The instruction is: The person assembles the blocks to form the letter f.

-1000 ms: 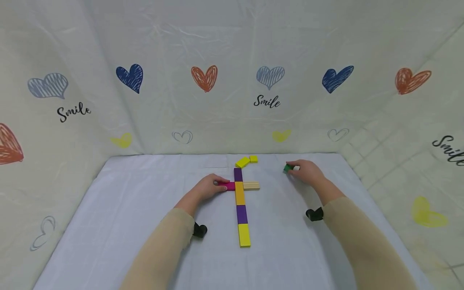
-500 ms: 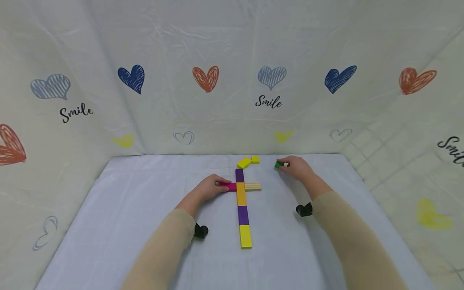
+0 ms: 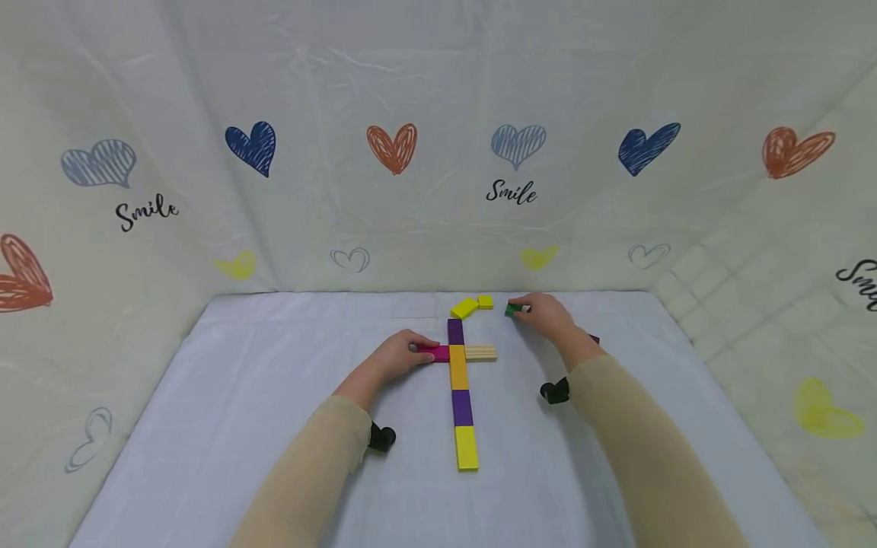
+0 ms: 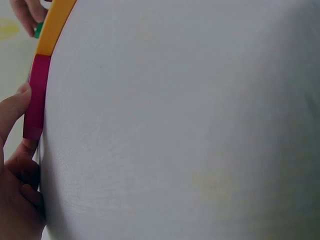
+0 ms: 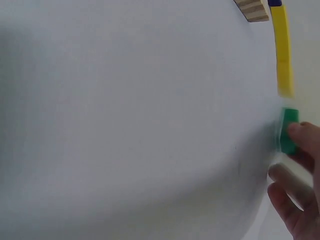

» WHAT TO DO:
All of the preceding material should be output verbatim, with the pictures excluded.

» ANSWER SPACE:
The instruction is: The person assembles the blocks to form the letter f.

-1000 ms: 
-500 ms: 
+0 ms: 
+0 ms: 
+0 ms: 

There is nothing more to add to this answer.